|Type of record:||Building|
|Name:||Stratton Strawless Hall|
This Hall dates to around 1800 and replaces a previous hall which burned down. It has two storeys and six bays with the centre two projecting slightly under a pediment bearing a coat of arms. The entrance takes the form of a triple archway with two Tuscan columns giving onto a recessed entrance with two doors with fanlights. Inside there were formerly two apsed rooms but the house is now divided into flats. To north there is a detached house of not much later date, in the form of a typical Georgian four square building. The Hall was crudely altered in the early 20th century but was carefully restored in 1974. To the south is a tall block added by the RAF as a Radar Control HQ in about 1940.
Images - none
|Grid Reference:||TG 2121 1981|
|Parish:||STRATTON STRAWLESS, BROADLAND, NORFOLK|
This hall dates to around 1800, replacing one visible on (S1), burnt down, two storeys, six bays, centre two projecting slightly under a pediment bearing a coat of arms. (S2) said that the façade had been 'lowered recently' in 1957; it is hard to see what he means by this especially as he says the pediment is original, but local inhabitants also say that the building had been 'very badly modernised' by a previous owner in around 1950. The entrance is a triple archway with two Tuscan columns giving onto a recessed entrance with two doors with fanlights. Inside formerly two apsed rooms one containing the staircase, but the house is now divided into flats and these were not accessible. To the north a projecting wing has a large blocked round-headed window. Unusually there is a detached house of not much later (if at all) date, smaller, four bays, two storeys with upper windows smaller than lower and dentilled cornice; a typical Georgian four square house now with modern pseudo-Ionic porch, owner restored the Hall in 1974, putting it in excellent condition. To the south is a single storeyed extension and behind it is a tall block added in about 1940 by the RAF as a radar control HQ built of concrete with narrow square buttresses in typical airfield style.
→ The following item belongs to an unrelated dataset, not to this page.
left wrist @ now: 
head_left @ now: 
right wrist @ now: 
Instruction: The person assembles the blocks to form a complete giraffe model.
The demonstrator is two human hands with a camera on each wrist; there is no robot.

The Park has been sold off to farmers, caravan owners etc.
Behind the Hall is what is said to be the largest cedar-of-Lebanon in Britain.
E. Rose (NAU), 3 March 1977.
(S3) states that the date of the former hall was 1680. Engraving in (S4) shows that the smaller house north of the hall was formerly connected by a wing wall, and that there was an identical one to the south where the RAF extension now is. These pavilion houses however did not have central doorways as the southern one now has, but the blocked round-headed opening in the wing wall was a door, with windows each side. There was indeed an extra storey, now removed, on the main building with small windows, and the pediment (which must have been reset in the alterations) stood in front of a hipped roof.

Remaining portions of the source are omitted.